▶ Description of the task
Of the lines in the data below, write out exactly those from the one holding "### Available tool" through the one holding "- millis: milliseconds", both included.

▶ Source material
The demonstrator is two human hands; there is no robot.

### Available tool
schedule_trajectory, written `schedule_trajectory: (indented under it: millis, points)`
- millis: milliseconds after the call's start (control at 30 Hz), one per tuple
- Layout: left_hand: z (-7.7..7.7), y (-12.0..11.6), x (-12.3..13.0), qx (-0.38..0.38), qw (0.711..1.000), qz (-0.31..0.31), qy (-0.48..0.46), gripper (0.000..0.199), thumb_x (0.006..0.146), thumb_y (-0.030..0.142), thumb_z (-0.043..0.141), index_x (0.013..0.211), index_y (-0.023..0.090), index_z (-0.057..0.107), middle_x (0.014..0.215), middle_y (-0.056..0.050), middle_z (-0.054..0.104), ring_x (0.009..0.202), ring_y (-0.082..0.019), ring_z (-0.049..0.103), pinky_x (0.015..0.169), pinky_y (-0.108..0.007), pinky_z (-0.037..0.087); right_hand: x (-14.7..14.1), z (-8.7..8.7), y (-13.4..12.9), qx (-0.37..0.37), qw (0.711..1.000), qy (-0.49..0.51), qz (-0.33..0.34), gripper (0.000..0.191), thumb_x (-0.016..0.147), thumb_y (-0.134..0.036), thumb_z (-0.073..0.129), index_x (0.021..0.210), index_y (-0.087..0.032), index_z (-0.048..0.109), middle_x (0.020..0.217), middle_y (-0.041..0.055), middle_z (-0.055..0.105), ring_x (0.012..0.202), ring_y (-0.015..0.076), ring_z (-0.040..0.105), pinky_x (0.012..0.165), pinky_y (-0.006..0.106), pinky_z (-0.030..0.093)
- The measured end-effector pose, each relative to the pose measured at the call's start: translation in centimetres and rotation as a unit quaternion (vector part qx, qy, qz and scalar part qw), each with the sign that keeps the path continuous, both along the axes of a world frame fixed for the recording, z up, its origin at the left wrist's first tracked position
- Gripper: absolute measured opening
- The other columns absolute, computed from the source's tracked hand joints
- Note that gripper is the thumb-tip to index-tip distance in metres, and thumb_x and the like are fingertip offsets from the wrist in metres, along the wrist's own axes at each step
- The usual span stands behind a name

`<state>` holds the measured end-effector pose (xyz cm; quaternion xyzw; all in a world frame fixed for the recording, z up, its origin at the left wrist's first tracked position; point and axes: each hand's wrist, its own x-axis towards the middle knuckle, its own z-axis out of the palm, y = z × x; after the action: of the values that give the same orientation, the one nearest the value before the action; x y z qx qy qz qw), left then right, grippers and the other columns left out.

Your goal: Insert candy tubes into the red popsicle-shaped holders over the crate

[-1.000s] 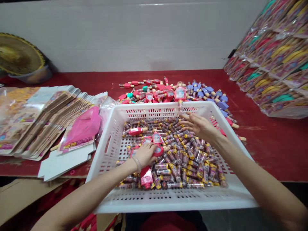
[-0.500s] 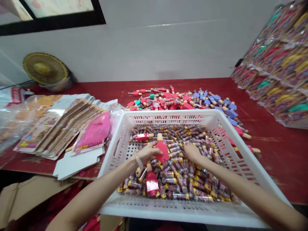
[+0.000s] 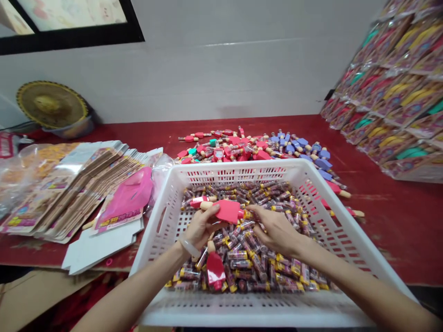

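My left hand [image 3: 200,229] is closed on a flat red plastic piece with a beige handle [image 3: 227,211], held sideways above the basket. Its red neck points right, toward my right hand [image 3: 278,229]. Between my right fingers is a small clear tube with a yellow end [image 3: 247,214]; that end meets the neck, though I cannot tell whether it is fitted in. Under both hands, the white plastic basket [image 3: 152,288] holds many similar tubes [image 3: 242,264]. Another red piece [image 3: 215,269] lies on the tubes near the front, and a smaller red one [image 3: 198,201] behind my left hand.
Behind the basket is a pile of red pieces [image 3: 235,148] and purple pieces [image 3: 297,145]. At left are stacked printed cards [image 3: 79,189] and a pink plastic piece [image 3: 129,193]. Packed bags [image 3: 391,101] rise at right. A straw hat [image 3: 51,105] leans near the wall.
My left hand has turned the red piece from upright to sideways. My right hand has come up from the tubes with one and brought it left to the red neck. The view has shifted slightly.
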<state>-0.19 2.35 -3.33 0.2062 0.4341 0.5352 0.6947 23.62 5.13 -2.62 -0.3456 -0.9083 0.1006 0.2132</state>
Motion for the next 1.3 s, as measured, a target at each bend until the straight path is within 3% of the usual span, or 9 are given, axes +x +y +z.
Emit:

▶ Response area
### Available tool
schedule_trajectory, written `schedule_trajectory: (indented under it: millis, points)`
- millis: milliseconds after the call's start (control at 30 Hz), one per tuple

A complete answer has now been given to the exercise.